The goal is the implementation of a parallel program in Java which simulates the operation of a news aggregator. The program will process a large volume of articles, organize them by categories and languages, and generate statistics and aggregated reports. The final result will be a set of text files that reflect the information extracted from the input articles in a structured and deterministic manner.
The volume of information available online is very large, being permanently generated by social networks, press websites, and various digital platforms. While access to these data is easier than ever, their abundance also brings difficulties: the content is often repetitive, hard to organize, and difficult to follow in a coherent form. News aggregators offer a solution to this challenge. They collect articles from various sources and present them in a structured format, adapted to the users' need to quickly browse relevant topics. At the same time, they can highlight topics of major interest, such as public health or politics.
The project aims to reproduce, on a smaller scale, the functionality of such an aggregator. The goal is to illustrate how a large volume of articles can be processed in parallel, how they can be grouped according to categories, and how clear and consistent reports can be generated, in a manner similar to real applications that support organized access to information.
My personal goal regarding this project was:
- To practice their programming skills using Java Threads;
- To practice the decomposition of a problem described in natural language into subproblems that can be executed in parallel;
- To practice the decision-making process for identifying a scalable parallel solution, by approaching the proposed problem.

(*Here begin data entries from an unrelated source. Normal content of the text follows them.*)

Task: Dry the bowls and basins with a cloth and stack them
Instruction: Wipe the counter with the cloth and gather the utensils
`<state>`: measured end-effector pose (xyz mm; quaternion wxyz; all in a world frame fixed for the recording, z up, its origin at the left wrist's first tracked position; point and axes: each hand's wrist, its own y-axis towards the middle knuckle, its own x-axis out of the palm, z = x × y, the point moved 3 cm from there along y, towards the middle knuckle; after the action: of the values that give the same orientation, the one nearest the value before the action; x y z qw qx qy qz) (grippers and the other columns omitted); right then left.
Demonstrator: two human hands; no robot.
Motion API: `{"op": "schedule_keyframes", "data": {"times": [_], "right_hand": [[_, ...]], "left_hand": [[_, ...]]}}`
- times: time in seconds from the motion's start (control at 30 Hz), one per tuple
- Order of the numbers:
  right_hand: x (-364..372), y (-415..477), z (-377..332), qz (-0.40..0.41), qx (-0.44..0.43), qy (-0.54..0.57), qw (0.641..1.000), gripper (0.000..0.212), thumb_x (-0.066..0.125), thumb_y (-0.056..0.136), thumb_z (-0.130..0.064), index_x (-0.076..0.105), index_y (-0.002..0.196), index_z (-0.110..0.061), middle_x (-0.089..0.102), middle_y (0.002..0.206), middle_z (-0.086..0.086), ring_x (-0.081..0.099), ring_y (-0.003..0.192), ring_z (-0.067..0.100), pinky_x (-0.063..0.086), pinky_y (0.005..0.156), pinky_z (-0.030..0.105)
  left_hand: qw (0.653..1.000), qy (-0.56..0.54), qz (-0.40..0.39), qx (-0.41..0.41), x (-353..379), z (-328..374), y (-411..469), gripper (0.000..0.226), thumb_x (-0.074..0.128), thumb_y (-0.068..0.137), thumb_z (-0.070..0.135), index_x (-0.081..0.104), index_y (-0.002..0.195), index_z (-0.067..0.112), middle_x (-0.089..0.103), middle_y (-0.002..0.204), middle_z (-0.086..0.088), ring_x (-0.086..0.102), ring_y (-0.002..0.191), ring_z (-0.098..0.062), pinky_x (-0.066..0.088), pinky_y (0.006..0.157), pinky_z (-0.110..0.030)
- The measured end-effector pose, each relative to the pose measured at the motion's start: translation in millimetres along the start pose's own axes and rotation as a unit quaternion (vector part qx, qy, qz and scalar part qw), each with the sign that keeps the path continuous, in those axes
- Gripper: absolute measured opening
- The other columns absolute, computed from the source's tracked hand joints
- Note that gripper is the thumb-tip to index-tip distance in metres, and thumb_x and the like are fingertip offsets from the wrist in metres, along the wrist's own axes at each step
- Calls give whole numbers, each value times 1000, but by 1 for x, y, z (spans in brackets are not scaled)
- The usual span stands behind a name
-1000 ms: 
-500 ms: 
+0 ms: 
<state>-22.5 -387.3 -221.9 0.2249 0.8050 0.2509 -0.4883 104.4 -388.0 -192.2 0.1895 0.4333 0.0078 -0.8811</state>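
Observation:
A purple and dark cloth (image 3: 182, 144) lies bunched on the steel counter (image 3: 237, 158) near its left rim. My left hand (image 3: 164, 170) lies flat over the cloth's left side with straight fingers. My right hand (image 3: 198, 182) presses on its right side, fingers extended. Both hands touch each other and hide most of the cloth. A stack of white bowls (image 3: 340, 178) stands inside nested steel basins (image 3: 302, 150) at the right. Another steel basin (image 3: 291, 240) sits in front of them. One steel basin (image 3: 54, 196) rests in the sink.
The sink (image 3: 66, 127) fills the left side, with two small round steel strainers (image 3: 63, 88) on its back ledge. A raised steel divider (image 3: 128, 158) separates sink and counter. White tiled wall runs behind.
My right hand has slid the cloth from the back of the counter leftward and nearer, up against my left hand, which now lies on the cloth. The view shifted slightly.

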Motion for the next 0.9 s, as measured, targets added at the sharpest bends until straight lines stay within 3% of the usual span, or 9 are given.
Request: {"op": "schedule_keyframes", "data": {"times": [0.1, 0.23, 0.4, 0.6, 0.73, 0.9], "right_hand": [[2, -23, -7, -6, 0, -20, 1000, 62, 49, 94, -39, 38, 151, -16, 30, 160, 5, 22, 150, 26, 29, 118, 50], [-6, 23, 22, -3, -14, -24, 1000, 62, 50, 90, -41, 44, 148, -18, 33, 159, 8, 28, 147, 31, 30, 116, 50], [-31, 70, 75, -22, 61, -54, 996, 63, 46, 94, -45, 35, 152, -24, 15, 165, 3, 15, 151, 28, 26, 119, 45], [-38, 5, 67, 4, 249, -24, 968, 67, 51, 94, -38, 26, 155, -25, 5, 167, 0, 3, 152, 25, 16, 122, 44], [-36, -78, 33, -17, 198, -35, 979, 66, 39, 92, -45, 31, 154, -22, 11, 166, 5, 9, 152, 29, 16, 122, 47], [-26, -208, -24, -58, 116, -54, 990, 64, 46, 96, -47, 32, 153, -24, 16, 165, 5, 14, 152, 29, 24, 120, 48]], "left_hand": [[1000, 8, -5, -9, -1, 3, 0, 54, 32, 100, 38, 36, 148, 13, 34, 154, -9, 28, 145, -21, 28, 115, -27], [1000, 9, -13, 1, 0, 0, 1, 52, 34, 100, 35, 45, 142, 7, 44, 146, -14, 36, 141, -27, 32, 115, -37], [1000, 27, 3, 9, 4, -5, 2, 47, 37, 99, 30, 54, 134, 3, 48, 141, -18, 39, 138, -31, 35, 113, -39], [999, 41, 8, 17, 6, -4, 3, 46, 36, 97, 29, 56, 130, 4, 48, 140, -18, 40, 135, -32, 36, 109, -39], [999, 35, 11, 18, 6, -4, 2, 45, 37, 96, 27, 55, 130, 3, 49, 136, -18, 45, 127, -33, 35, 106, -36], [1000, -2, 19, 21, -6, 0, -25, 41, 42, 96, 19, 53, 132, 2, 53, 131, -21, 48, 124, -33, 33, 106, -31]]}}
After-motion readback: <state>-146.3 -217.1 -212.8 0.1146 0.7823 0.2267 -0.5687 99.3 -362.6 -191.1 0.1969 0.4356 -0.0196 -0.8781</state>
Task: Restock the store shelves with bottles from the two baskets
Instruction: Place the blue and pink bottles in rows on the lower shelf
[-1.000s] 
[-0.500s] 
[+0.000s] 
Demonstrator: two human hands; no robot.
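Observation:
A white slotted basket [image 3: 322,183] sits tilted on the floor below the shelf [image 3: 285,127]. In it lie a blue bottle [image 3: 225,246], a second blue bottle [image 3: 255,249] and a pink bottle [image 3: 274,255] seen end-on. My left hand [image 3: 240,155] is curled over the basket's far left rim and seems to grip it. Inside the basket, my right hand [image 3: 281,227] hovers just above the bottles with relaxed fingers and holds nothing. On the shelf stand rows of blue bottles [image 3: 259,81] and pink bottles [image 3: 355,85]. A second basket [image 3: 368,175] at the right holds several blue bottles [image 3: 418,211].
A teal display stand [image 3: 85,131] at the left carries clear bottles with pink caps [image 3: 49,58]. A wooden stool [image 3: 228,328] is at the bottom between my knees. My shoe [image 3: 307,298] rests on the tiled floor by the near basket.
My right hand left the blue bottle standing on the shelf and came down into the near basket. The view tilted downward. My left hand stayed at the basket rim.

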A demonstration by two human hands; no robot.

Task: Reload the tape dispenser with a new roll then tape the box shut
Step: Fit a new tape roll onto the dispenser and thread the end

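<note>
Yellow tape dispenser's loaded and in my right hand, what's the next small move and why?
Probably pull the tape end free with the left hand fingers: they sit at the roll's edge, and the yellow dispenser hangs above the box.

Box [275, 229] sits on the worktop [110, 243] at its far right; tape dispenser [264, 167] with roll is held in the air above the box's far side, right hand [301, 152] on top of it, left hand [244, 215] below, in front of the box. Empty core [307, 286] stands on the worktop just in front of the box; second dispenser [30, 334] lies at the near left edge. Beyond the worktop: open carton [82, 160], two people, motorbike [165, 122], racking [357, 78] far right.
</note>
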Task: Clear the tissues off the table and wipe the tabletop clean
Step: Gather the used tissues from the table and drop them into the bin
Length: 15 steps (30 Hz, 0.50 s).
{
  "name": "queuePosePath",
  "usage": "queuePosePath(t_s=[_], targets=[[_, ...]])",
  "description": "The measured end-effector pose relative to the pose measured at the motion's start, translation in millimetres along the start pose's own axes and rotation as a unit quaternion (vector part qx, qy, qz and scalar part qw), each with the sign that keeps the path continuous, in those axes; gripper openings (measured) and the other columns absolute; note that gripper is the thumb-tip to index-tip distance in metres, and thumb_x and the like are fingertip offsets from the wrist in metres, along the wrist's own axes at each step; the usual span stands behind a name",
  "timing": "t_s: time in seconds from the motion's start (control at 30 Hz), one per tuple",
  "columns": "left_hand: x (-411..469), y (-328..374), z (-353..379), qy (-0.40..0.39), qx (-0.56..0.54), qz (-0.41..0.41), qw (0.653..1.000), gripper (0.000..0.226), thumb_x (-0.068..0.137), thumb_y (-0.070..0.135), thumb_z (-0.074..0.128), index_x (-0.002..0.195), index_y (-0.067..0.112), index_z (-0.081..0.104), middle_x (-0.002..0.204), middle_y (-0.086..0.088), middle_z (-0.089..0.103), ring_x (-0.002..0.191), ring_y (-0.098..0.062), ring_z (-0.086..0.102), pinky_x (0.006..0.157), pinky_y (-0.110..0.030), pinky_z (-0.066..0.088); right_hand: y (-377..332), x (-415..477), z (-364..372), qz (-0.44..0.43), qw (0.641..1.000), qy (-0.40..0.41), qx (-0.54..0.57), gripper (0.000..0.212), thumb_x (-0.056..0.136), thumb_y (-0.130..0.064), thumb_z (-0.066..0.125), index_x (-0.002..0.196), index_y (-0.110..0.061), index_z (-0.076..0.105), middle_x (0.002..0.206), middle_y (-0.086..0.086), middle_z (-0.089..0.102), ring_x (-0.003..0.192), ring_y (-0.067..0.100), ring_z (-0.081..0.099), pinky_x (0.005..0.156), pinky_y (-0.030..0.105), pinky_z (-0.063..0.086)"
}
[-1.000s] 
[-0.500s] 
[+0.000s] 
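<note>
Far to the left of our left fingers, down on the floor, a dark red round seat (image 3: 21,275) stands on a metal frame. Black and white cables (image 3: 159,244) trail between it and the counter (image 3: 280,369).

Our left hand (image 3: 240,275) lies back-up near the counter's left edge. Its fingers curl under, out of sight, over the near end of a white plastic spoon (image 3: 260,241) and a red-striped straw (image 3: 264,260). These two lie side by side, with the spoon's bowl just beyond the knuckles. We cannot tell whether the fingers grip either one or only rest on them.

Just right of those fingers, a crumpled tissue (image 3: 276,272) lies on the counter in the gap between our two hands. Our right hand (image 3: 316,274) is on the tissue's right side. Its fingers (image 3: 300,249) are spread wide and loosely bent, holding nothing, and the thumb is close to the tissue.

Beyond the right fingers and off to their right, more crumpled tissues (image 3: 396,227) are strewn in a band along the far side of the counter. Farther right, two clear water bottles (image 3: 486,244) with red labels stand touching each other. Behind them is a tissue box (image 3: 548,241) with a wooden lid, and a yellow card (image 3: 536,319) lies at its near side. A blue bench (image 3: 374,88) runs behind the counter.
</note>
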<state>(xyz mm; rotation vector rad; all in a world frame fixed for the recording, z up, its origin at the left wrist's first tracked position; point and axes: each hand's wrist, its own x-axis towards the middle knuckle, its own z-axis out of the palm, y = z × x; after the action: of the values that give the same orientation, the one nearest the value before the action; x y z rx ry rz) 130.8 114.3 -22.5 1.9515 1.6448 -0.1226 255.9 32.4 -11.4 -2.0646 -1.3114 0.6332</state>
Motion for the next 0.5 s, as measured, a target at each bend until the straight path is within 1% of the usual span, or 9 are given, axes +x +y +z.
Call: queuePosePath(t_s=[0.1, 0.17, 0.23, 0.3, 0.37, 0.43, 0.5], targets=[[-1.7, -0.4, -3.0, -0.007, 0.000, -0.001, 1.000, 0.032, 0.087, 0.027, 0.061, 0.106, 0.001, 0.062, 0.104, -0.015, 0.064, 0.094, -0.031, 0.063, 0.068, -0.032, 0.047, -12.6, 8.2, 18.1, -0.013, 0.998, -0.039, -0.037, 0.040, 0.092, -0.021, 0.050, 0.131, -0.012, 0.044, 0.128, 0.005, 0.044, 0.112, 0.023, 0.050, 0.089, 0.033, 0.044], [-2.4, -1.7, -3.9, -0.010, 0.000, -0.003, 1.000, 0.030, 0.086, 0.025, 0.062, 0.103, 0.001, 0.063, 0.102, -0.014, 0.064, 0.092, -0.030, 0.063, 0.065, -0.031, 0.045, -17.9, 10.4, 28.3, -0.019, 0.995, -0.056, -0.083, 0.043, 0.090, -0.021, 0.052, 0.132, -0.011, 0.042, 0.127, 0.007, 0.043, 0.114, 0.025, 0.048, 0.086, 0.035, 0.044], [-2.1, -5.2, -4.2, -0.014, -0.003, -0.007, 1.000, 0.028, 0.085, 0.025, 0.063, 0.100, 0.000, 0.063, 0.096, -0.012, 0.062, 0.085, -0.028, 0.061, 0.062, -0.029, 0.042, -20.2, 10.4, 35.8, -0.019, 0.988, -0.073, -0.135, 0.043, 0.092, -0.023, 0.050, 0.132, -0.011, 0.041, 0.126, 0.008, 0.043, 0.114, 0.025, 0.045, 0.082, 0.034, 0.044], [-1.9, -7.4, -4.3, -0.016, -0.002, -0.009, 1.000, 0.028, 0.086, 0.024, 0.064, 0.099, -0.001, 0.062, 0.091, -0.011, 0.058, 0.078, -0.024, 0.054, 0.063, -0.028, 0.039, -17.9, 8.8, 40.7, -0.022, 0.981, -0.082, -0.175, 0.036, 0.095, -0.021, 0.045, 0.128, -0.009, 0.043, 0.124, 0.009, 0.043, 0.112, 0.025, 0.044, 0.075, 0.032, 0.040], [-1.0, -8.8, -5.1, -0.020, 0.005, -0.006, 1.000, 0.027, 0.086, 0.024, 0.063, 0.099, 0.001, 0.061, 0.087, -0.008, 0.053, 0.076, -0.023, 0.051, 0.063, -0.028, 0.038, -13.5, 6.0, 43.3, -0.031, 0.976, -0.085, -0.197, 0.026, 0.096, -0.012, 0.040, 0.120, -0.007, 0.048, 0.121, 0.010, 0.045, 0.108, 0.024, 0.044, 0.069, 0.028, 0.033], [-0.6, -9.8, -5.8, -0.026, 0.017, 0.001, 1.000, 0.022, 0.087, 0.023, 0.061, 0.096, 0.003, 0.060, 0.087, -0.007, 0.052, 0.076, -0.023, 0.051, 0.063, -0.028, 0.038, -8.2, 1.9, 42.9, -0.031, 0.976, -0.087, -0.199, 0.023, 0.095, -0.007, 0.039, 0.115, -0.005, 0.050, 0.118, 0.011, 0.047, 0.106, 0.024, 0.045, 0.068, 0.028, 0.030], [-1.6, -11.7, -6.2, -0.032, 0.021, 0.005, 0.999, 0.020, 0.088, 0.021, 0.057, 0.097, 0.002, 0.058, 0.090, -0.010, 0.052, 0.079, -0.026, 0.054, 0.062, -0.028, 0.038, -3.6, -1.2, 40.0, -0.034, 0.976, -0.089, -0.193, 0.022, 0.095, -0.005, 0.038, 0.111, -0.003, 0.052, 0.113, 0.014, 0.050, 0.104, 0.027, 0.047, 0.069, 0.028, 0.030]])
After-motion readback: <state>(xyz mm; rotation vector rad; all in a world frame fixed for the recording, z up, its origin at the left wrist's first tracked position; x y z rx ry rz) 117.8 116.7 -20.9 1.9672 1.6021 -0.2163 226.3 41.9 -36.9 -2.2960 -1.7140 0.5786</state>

For the implementation of the project, a program written in the Java programming language will be used. The main goal is the parallel processing of a set of news articles located in .json files.
Each file contains several articles, represented in JSON format, with multiple fields. For this project, I will use the values of the keys uuid, title, author, url, text, published, language, and categories
A central objective of the assignment is the use of parallel programming to work with a large volume of articles.